Pure in Nord America, dove hanno sede attori del 3D printing come Stratasys e 3D Systems, c’è grande effervescenza. Non a caso gli Stati Uniti sono uno dei principali motori di questa rivoluzione, tanto è vero che i media hanno persino parlato di Rinascimento del manifatturiero americano. Ma in generale in tutto il mondo si sta pian piano realizzando la portata di questa trasformazione. Secondo un recente report, a livello globale l’industria del gas e del petrolio sta emergendo come uno dei nuovi utilizzatori delle tecnologie additive, seguita dall’industria aerospaziale.
In ogni caso uno dei settori manifatturieri che cambierà di più a causa della rivoluzione del digital manufacturing sarà quello dell’automotive, da molti visto (a torto) come una roccaforte del conservatorismo tecnologico. In realtà quest’industria, che ogni giorno si confronta con mercati ultracompetitivi, normative di grande complessità e consumatori (giustamente) molto esigenti, ha capito prima di altre le potenzialità dirompenti della stampa 3D.

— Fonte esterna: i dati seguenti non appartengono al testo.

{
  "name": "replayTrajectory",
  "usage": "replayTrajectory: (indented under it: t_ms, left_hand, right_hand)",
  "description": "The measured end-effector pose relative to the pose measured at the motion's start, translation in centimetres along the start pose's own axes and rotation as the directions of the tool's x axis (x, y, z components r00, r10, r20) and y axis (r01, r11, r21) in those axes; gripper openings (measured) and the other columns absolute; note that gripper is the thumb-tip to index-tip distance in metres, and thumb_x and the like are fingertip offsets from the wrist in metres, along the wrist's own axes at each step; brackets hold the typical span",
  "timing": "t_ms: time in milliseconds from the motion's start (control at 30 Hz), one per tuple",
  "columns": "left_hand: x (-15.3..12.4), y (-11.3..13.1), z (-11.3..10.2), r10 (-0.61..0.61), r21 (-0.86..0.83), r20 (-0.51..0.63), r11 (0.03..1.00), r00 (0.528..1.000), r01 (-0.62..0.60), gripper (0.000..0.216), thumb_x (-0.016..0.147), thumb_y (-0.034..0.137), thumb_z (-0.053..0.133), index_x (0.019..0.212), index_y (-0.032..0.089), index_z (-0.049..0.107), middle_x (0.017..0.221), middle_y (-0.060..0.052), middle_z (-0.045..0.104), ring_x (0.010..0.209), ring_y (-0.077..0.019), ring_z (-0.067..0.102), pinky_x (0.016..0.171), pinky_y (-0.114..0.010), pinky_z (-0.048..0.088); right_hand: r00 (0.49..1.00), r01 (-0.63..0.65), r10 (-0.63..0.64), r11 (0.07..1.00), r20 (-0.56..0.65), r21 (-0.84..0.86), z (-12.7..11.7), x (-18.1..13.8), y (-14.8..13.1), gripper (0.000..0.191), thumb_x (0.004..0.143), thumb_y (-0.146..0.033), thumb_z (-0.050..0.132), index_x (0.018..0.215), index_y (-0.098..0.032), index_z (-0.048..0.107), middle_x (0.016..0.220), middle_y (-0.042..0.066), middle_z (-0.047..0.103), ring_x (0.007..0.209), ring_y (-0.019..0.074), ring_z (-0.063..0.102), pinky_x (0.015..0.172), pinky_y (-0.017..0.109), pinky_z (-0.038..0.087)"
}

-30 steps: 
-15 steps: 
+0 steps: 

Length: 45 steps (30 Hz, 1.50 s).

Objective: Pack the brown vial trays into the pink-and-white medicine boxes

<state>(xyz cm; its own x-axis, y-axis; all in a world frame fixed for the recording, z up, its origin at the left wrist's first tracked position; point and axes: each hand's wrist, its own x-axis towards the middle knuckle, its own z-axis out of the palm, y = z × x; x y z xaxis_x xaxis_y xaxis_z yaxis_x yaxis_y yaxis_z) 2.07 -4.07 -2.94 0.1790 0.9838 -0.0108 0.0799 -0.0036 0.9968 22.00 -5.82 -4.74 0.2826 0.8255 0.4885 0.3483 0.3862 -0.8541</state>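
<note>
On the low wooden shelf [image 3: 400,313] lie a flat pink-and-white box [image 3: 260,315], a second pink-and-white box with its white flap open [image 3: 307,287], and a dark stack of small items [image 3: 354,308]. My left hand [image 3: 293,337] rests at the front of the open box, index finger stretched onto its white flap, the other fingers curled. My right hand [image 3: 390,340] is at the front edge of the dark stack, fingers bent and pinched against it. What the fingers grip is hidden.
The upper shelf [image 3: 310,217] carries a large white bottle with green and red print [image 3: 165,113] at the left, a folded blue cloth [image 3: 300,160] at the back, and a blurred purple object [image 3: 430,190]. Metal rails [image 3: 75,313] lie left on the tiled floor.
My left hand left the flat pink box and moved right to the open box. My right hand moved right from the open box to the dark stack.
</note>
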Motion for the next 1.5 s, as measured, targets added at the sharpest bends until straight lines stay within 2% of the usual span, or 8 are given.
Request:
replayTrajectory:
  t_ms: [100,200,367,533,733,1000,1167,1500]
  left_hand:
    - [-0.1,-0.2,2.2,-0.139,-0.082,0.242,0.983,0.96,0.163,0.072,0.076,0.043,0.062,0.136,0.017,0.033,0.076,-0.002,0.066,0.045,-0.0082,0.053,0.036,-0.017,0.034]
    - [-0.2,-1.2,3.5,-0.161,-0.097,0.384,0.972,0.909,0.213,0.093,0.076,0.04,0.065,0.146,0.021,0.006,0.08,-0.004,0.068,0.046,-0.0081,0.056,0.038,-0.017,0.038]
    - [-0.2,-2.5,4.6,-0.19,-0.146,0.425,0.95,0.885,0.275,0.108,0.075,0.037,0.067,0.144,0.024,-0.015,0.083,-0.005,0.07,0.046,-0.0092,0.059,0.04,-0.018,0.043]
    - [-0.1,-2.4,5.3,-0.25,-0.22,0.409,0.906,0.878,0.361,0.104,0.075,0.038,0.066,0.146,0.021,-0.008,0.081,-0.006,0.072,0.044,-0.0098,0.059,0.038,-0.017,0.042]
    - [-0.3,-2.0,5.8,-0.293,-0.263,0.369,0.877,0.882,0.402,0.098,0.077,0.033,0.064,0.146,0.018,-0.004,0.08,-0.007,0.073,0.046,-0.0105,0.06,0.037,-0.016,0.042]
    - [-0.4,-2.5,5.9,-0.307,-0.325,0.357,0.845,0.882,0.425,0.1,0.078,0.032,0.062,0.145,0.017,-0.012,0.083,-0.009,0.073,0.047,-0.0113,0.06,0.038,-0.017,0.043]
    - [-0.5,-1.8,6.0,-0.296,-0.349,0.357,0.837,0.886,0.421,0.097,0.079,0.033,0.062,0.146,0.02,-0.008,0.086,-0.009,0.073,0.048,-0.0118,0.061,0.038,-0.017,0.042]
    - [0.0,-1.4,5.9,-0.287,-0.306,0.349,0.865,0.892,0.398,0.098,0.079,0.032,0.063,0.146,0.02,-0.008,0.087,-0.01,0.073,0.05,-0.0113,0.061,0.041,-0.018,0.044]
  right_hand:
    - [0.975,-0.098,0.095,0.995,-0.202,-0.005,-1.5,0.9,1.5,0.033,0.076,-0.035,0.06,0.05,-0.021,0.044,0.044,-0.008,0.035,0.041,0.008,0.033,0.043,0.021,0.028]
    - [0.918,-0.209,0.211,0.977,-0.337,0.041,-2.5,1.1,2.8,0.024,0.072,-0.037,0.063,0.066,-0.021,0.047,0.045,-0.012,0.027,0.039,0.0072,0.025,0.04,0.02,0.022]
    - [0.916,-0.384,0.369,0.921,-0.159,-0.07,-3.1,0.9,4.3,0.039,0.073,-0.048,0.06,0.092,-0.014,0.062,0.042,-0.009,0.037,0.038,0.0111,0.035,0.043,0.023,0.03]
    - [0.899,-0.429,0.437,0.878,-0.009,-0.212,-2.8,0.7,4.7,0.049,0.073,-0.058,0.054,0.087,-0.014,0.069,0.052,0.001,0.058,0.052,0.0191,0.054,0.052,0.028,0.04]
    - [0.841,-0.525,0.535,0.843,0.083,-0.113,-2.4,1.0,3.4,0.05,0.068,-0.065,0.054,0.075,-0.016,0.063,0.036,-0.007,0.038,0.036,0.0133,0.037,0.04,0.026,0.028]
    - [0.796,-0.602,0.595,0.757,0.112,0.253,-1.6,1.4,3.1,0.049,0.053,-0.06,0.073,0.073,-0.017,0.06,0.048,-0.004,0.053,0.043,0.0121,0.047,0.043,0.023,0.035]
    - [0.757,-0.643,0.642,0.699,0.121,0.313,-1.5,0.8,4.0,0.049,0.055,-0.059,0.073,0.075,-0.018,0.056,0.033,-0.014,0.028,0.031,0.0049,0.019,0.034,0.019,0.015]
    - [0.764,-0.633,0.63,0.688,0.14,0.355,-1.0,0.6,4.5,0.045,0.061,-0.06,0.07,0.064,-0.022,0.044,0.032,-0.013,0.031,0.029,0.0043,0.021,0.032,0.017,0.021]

Le auto one-off e le show car, ossia le auto a tiratura limitatissima e quelle da esposizione, sono state tra le prime a beneficiare delle tecnologie additive. Ad esempio la BMW acquisì la prima macchina per stereolitografia nel 1989, l’anno in cui il Muro di Berlino cadeva tanto per intenderci. All’inizio la stampa 3D fu utilizzata per le concept car del brand, ma si rivelò presto una tecnologia così duttile da essere impiegata anche in altre attività, come i test e le validazioni.
Oggi, dopo 26 anni, al Rapid Technologies Center del Centro Innovazione e Ricerca di BMW (il FIZ, cuore tecnologico dell’azienda) si sfornano ogni anno quasi 100mila componenti, e si lavora su circa 25mila prototipi. Oltre alla stereolitografia (la più vecchia tra le tecnologie additive), si utilizza la sinterizzazione laser selettiva (SLS), la modellazione a deposizione fusa e la stampa PolyJet. Con la stampa 3D si fanno, secondo media europei e americani, le pompe dell’acqua delle macchine usate nel Deutsche Tourenwagen Masters, ricambi per auto d’epoca, guanti speciali per gli operai in catena di montaggio e persino le sedute delle sedie a rotelle del team paraolimpico britannico.
La BMW è in buona compagnia. Alla Opel, per esempio, si utilizzano attrezzi su misura fatti con stampanti 3D della Stratasys, e questo non solo migliora la performance degli operai ma fa risparmiare tempo e denaro. Oltreoceano la Local Motors, azienda dell’Arizona, ha annunciato l’imminente lancio sul mercato della LM3D, la prima auto a essere realizzata per il 75% con tecnologie additive. Si tratta di una vettura fatta per l’80% in plastica e il resto in carbonio, a un costo di circa 50mila dollari. Naturalmente è ancora presto per gridare al miracolo, come invece hanno fatto i media americani. Tuttavia il sogno del CEO dell’azienda è quello di realizzare con le stampanti 3D auto per le masse. Un grande sogno.